» **Exercise brief**
Copy every line of the material exactly as it stands.

Information shown: Begin

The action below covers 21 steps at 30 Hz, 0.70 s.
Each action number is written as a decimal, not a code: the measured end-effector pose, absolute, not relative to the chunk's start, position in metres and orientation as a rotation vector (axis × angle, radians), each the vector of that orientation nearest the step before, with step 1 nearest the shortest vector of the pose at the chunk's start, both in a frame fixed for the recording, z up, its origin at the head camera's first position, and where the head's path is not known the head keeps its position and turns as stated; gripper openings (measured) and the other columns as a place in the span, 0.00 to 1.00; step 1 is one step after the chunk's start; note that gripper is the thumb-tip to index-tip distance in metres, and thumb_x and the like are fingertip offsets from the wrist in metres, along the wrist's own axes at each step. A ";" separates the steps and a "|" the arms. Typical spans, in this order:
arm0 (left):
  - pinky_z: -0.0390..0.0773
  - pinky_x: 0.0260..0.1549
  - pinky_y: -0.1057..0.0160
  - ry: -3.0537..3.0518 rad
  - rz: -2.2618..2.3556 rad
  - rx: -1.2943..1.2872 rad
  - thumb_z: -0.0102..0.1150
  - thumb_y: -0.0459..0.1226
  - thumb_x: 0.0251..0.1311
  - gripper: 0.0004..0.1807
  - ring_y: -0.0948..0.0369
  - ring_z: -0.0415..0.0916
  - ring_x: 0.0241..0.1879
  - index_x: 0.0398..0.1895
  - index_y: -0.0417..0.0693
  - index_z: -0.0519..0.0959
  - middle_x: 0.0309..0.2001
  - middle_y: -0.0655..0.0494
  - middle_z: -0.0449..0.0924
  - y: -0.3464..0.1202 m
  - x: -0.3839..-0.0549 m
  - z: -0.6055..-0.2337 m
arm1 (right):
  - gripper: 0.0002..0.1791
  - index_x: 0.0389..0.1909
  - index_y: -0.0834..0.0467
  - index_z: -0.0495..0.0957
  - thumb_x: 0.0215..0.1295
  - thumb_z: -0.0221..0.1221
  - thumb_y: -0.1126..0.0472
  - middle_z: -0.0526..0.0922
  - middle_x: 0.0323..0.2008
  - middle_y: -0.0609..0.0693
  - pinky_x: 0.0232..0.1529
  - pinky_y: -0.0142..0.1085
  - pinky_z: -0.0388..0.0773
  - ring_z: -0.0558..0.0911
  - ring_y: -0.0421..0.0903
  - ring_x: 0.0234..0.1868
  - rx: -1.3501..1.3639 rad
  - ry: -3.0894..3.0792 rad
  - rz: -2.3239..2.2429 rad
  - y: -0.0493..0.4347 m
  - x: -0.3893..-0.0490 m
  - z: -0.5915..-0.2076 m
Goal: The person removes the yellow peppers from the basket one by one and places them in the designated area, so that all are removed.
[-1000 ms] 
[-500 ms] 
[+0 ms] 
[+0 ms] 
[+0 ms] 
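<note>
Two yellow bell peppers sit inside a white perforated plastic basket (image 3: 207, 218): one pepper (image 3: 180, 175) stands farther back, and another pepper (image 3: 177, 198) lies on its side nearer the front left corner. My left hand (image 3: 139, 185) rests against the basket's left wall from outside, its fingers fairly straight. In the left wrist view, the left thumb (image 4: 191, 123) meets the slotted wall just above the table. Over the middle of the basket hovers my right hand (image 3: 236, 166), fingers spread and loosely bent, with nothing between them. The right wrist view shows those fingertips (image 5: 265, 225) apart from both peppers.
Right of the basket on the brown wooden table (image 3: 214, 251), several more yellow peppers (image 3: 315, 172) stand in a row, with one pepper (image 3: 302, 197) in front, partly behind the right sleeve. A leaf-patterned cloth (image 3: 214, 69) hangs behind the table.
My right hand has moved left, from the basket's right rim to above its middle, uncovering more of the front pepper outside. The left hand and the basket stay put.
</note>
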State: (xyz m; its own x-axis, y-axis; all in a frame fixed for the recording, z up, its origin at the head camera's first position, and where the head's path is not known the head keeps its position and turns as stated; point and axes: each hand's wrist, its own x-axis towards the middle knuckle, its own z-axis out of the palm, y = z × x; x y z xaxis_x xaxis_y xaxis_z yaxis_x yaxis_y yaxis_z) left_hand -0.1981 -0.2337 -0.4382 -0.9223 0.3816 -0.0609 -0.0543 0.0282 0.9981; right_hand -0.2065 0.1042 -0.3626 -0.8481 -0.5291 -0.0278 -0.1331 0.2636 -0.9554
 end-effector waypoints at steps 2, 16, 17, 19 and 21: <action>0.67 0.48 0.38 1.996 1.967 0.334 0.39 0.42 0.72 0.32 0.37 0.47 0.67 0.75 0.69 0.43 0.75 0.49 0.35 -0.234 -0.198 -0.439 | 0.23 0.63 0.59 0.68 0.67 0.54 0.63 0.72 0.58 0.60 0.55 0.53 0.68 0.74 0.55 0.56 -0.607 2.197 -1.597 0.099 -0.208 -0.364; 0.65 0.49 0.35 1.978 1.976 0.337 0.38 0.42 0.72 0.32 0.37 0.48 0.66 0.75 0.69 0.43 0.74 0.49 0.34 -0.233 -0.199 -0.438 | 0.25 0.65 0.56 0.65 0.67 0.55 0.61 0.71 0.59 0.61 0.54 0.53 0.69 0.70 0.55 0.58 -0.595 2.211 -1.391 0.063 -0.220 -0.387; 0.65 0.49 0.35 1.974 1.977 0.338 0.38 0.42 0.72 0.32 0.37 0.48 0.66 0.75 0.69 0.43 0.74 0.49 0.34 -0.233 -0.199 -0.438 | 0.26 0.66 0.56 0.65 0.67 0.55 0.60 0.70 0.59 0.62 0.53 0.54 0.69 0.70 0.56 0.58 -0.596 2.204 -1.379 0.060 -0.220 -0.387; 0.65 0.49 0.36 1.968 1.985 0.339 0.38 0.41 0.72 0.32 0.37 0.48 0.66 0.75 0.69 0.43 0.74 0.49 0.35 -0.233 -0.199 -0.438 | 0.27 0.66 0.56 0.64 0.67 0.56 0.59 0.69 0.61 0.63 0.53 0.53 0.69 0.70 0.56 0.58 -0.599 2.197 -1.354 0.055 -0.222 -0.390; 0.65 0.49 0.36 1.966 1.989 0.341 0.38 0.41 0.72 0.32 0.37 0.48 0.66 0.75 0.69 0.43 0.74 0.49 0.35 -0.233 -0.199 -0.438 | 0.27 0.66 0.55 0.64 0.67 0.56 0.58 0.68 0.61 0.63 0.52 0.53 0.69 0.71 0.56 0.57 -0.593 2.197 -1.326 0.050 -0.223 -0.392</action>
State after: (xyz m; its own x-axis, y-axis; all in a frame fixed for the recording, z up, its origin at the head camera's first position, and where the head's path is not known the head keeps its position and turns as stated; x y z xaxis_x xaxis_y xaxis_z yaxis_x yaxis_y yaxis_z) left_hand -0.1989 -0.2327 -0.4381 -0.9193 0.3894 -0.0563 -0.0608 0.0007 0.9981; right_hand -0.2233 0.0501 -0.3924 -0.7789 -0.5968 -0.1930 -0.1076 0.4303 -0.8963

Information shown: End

» **Solution to this exercise**
The action below covers 21 steps at 30 Hz, 0.70 s.
Each action number is written as a decimal, not a code: the measured end-effector pose, absolute, not relative to the chunk's start, position in metres and orientation as a rotation vector (axis × angle, radians), each the vector of that orientation nearest the step before, with step 1 nearest the shortest vector of the pose at the chunk's start, both in a frame fixed for the recording, z up, its origin at the head camera's first position, and where the head's path is not known the head keeps its position and turns as stated; gripper openings (measured) and the other columns as a place in the span, 0.00 to 1.00; step 1 is one step after the chunk's start; note that gripper is the thumb-tip to index-tip distance in metres, and thumb_x and the like are fingertip offsets from the wrist in metres, along the wrist's own axes at each step. A ";" separates the steps and a "|" the arms. Typical spans, in this order:
arm0 (left):
  - pinky_z: -0.0390..0.0773
  - pinky_x: 0.0260..0.1549
  - pinky_y: -0.1057..0.0160
  - ry: -3.0537..3.0518 rad
  - rz: -2.2618..2.3556 rad
  - rx: -1.2943..1.2872 rad
  - thumb_z: -0.0102..0.1150
  - thumb_y: -0.0459..0.1226
  - thumb_x: 0.0251..0.1311
  - gripper: 0.0004..0.1807
  - ring_y: -0.0948..0.0369
  - ring_z: -0.0415..0.0916
  - ring_x: 0.0241..0.1879
  - index_x: 0.0398..0.1895
  - index_y: -0.0417..0.0693
  - index_z: -0.0519..0.0959
  - middle_x: 0.0309..0.2001
  - middle_y: -0.0655..0.0494
  - middle_z: -0.0449..0.0924
  - y: -0.3464..0.1202 m
  - x: -0.3839..-0.0549 m
  - z: -0.6055..-0.2337 m
arm1 (right):
  - gripper: 0.0002..0.1791
  - index_x: 0.0389..0.1909
  - index_y: -0.0834..0.0467
  - index_z: -0.0495..0.0957
  - thumb_x: 0.0215..0.1295
  - thumb_z: -0.0221..0.1221
  - thumb_y: -0.1126..0.0472
  - middle_z: -0.0526..0.0922
  - middle_x: 0.0323..0.2008
  - middle_y: -0.0609..0.0693
  - pinky_x: 0.0232..0.1529
  - pinky_y: -0.0142..0.1085
  - pinky_z: -0.0388..0.0773
  - ring_z: -0.0558..0.0911
  - ring_y: -0.0421..0.0903
  - ring_x: 0.0234..0.1868
  - rx: -1.3501..1.3639 rad
  - ry: -3.0894..3.0792 rad
  - rz: -2.3239..2.2429 rad
  - y: -0.0493..0.4347 m
  - x: -0.3893..-0.0490 m
  - z: -0.5915..-0.2076 m
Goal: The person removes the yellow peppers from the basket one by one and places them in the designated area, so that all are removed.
[-1000 ms] 
[-500 ms] 
[+0 ms] 
[+0 ms] 
[+0 ms] 
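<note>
Two yellow bell peppers sit inside a white perforated plastic basket (image 3: 207, 218): one pepper (image 3: 180, 175) stands farther back, and another pepper (image 3: 177, 198) lies on its side nearer the front left corner. My left hand (image 3: 139, 185) rests against the basket's left wall from outside, its fingers fairly straight. In the left wrist view, the left thumb (image 4: 191, 123) meets the slotted wall just above the table. Over the middle of the basket hovers my right hand (image 3: 236, 166), fingers spread and loosely bent, with nothing between them. The right wrist view shows those fingertips (image 5: 265, 225) apart from both peppers.
Right of the basket on the brown wooden table (image 3: 214, 251), several more yellow peppers (image 3: 315, 172) stand in a row, with one pepper (image 3: 302, 197) in front, partly behind the right sleeve. A leaf-patterned cloth (image 3: 214, 69) hangs behind the table.
My right hand has moved left, from the basket's right rim to above its middle, uncovering more of the front pepper outside. The left hand and the basket stay put.
</note>
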State: (xyz m; its own x-axis, y-axis; all in a frame fixed for the recording, z up, its origin at the head camera's first position, and where the head's path is not known the head keeps its position and turns as stated; point and axes: each hand's wrist, its own x-axis towards the middle knuckle, its own z-axis out of the palm, y = z × x; x y z xaxis_x xaxis_y xaxis_z yaxis_x yaxis_y yaxis_z) left_hand -0.1981 -0.2337 -0.4382 -0.9223 0.3816 -0.0609 -0.0543 0.0282 0.9981; right_hand -0.2065 0.1042 -0.3626 -0.8481 -0.5291 -0.0278 -0.1331 0.2636 -0.9554
 end-effector waypoints at steps 2, 16, 17, 19 and 21: <action>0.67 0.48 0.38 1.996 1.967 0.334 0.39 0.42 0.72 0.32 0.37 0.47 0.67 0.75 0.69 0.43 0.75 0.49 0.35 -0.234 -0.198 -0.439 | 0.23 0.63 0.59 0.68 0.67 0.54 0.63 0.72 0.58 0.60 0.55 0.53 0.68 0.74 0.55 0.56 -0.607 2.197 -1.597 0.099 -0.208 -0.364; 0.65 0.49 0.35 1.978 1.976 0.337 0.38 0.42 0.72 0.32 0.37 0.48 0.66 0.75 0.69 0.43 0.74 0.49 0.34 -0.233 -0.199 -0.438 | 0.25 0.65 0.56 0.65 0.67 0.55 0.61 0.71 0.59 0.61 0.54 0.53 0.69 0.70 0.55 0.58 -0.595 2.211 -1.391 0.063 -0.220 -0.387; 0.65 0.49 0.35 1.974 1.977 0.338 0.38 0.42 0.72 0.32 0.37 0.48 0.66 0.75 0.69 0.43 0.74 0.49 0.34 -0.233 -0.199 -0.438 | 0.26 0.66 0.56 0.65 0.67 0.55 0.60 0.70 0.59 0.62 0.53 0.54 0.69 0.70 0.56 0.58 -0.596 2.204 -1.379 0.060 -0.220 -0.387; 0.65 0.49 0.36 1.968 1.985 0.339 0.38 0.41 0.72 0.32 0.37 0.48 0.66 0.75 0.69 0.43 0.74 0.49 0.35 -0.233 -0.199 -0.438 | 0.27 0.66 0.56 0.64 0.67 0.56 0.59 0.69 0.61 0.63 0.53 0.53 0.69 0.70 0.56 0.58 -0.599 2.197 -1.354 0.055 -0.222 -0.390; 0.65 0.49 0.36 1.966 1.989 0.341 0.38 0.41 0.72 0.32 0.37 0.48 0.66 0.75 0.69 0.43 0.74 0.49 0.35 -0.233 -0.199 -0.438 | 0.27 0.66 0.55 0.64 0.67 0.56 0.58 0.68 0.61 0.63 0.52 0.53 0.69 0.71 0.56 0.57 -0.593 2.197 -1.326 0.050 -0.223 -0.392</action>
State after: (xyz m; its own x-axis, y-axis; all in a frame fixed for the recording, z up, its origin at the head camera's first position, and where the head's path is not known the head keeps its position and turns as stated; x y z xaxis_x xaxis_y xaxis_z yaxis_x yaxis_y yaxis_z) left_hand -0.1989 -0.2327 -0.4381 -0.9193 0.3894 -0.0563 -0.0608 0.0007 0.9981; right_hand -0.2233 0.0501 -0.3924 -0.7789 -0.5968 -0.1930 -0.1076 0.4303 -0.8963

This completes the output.